Siaran rutin acara Mata Najwa hadir dengan tema “Kartu
Kuning Jokowi”. Acara tersebut disiarkan secara langsung oleh Trans 7 pada hari
Rabu (7/2) malam. Acara itu mengundang Zaadit Taqwa, Presiden BEM UI yang
mengacungkan kartu kuning kepada Presiden Jokowi. Aksi tersebut dilakukan
seusai pidato Presiden di dalam Sidang Terbuka Dies Natalis ke-68 pada Jumat
(2/2).
Zaadit Taqwa bukanlah satu-satunya pihak mahasiswa yang
diundang. Membersamai Zaadit, ada Gafar Revindo (Presiden Mahasiswa Trisakti),
Qudsyi Ainul Fawaid (Ketua BEM IPB), Obed Kresna Widyapratistha (Presiden
Mahasiswa UGM), dan Ardhi Rasy Wardhana (Presiden Keluarga Mahasiswa ITB).
Selain pihak mahasiswa, hadir pula beberapa politisi seperti Adian Napitupulu
(PDI-P), Desmond J. Mahesa (Gerindra), dan Yohan Ahmad (PAN), serta M. Nasir
selaku Meristekdikti dan Kepala Staf Kepresidenan Moeldoko.
Kali ini, Mata Najwa membahas perihal tiga tuntutan yang
mewakili kartu kuning tersebut. Bila dibedah, acara tersebut terbagi menjadi
tiga segmen utama. Segmen pertama membahas tentang bencana campak dan gizi
buruk yang menimpa Suku Asmat di Papua. Segmen kedua membahas kontroversi
dwifungsi ABRI menjelang Pilgub. Segmen ketiga membahas tentang peraturan baru
mengenai ormawa yang dinilai dapat membendung gerak mahasiswa dalam mengkritisi
pemerintah.
Beragam pendapat bermunculan dari tamu undangan. Misalnya,
Adian Napitupulu yang menganggap aksi kartu kuning tersebut tidak memiliki
dasar yang kuat. Menurutnya, mahasiswa belum merasakan secara langsung derita
Suku Asmat, sehingga tidak punya legitimasi moral yang kuat untuk menjadi
pembela rakyat.
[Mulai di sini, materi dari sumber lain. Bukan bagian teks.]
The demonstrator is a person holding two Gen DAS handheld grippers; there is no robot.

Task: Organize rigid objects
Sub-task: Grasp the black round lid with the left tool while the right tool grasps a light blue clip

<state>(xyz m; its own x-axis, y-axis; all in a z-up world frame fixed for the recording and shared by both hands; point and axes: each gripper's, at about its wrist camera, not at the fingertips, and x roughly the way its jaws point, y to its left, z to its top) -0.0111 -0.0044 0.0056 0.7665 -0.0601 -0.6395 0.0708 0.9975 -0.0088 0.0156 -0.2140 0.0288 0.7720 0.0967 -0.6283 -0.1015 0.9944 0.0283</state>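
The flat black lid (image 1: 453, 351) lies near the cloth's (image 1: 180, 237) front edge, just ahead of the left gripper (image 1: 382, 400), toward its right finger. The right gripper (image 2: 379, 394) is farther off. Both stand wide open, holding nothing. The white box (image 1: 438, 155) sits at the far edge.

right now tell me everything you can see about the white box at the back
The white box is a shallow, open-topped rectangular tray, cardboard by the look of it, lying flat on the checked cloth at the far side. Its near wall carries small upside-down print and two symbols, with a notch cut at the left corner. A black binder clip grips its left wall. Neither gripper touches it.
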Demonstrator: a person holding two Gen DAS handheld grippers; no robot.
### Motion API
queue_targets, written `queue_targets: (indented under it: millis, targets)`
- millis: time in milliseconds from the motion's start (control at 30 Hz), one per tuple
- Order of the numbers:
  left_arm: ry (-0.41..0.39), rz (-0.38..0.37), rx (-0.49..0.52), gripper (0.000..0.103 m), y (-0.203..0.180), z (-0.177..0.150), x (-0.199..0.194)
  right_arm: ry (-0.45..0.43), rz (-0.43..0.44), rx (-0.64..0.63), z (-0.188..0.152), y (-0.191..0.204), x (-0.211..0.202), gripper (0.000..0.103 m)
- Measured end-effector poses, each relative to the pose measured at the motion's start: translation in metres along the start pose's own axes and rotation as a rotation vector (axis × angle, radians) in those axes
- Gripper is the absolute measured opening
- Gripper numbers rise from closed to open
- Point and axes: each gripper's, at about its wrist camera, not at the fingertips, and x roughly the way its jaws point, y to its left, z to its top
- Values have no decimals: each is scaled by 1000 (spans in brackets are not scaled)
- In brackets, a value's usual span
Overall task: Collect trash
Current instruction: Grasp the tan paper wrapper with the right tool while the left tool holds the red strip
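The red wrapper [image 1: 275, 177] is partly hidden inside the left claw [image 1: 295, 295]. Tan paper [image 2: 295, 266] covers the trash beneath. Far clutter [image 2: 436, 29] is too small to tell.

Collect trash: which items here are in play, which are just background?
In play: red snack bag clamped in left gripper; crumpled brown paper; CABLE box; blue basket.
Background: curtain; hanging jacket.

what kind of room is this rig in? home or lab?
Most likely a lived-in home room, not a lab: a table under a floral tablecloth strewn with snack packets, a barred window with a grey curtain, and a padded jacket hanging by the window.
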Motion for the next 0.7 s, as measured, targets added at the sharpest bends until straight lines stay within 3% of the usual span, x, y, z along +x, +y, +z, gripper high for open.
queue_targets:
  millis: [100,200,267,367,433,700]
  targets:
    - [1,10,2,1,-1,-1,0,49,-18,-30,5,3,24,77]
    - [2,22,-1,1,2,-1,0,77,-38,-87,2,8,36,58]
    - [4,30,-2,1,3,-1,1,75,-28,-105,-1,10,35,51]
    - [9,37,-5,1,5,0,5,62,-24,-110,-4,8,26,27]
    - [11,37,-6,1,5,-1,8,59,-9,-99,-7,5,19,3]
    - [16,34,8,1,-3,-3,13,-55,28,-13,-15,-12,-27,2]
Mahasiswa harus bersama-sama dengan rakyat dulu, baru berhak
melakukan aksi tersebut. Berbeda dengan seorang dosen dari Universitas Negeri
Jakarta (UNJ) yang ada di barisan penonton. Menurutnya, mahasiswa adalah persis
seperti itu (Zaadit). Dia beranggapan bahwa peran mahasiswa hanyalah mengkritik
pemerintah sebagai perwakilan dari rakyat. Untuk masalah negara, adalah
tanggung jawab penuh dari pemerintah. Dosen itu juga menyebutkan bahwa
mahasiswa sekarang memang banyak dikejar oleh tugas kuliah. Tidak mudah menjadi
aktivis di tengah tugas-tugas yang banyak dari universitas.